→ **Work item**:
Go through the material and pull out every line with the string "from" in it.

→ **Source data**:

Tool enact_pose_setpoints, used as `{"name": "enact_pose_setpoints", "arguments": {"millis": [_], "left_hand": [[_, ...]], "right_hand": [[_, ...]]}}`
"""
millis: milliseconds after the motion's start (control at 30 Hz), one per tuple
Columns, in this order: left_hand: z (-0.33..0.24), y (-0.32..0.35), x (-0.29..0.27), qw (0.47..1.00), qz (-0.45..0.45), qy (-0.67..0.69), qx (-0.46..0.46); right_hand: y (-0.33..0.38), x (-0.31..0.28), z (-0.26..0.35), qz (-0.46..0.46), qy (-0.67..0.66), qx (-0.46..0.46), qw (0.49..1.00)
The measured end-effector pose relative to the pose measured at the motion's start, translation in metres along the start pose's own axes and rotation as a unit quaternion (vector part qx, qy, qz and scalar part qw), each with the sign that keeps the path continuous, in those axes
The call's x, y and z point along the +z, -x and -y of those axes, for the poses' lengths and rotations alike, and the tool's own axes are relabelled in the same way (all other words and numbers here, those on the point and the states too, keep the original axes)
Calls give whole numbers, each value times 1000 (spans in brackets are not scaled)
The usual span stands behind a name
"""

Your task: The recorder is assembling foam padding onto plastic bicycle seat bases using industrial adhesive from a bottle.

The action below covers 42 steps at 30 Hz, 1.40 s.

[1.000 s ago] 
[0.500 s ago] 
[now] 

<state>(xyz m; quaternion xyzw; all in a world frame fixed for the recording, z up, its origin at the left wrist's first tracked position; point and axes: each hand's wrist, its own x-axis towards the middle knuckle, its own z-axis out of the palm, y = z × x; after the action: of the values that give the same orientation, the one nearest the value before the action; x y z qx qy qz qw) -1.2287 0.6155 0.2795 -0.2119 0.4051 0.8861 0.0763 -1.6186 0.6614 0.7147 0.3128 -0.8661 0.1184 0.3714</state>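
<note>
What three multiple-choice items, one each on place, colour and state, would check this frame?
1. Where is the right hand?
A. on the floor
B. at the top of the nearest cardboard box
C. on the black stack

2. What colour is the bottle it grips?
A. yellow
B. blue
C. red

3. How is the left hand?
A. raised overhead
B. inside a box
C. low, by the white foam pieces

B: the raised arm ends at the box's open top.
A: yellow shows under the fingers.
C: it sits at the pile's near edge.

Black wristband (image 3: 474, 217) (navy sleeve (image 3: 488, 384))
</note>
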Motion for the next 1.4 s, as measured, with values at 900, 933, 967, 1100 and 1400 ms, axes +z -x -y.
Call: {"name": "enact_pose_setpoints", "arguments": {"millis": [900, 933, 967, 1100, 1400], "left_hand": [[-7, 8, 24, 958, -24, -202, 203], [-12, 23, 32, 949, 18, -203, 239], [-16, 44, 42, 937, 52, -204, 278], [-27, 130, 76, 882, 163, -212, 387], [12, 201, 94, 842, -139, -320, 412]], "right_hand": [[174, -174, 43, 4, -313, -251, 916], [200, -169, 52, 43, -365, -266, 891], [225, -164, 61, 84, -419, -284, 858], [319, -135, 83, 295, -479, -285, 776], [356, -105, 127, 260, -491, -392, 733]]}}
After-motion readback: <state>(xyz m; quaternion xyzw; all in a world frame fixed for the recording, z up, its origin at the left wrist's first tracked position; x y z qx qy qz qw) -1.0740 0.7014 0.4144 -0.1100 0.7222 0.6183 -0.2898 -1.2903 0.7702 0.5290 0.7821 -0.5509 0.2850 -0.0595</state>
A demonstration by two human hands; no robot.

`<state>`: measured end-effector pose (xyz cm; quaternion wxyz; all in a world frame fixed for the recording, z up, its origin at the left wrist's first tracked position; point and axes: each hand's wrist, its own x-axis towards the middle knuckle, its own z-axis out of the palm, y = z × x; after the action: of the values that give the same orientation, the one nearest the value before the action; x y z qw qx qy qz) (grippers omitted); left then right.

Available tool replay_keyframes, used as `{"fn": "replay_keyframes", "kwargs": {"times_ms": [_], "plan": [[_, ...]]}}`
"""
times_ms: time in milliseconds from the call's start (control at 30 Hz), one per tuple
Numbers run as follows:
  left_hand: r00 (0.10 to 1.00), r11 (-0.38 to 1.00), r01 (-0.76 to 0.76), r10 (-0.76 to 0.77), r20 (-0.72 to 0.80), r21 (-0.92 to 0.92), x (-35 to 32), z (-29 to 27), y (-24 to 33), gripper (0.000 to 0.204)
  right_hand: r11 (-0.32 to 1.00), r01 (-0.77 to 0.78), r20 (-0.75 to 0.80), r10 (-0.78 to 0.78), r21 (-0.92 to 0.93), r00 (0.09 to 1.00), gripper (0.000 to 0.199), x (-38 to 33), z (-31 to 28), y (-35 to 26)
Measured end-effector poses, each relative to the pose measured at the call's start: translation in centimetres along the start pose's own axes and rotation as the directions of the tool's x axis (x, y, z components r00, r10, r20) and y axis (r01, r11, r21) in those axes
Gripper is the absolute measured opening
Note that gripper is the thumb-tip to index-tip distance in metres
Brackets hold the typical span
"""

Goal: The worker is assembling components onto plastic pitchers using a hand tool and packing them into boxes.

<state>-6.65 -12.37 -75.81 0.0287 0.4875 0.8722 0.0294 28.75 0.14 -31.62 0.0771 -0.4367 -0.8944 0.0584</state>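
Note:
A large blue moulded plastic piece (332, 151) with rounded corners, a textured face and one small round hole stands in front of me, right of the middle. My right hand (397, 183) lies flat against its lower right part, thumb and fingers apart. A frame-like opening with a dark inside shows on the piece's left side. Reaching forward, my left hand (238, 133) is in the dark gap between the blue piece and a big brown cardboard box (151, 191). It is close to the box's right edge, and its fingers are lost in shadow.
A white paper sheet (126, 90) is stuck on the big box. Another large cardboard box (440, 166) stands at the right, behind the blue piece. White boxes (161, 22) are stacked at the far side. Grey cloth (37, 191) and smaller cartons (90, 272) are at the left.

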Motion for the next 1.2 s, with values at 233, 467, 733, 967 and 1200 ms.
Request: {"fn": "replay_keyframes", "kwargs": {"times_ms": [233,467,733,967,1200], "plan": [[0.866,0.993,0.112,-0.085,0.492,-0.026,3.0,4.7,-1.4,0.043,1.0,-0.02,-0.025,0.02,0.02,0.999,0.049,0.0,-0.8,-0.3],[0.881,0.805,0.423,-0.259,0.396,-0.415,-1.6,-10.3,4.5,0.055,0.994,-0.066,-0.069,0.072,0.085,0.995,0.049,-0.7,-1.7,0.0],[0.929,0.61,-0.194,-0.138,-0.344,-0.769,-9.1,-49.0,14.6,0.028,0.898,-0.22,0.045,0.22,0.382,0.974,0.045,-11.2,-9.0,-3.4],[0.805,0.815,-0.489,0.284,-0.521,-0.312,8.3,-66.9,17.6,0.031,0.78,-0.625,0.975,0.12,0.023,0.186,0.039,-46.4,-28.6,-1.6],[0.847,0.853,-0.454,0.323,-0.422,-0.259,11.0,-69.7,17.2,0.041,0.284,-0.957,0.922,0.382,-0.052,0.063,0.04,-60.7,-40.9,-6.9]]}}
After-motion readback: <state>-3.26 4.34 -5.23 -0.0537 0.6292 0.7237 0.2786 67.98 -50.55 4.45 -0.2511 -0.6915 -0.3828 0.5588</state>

→ **Answer to this problem**:
Your task: The recorder is assembling foam padding onto plastic bicycle seat bases using industrial adhesive from a bottle.
times_ms: time in milliseconds from the call's start (control at 30 Hz), one per tuple

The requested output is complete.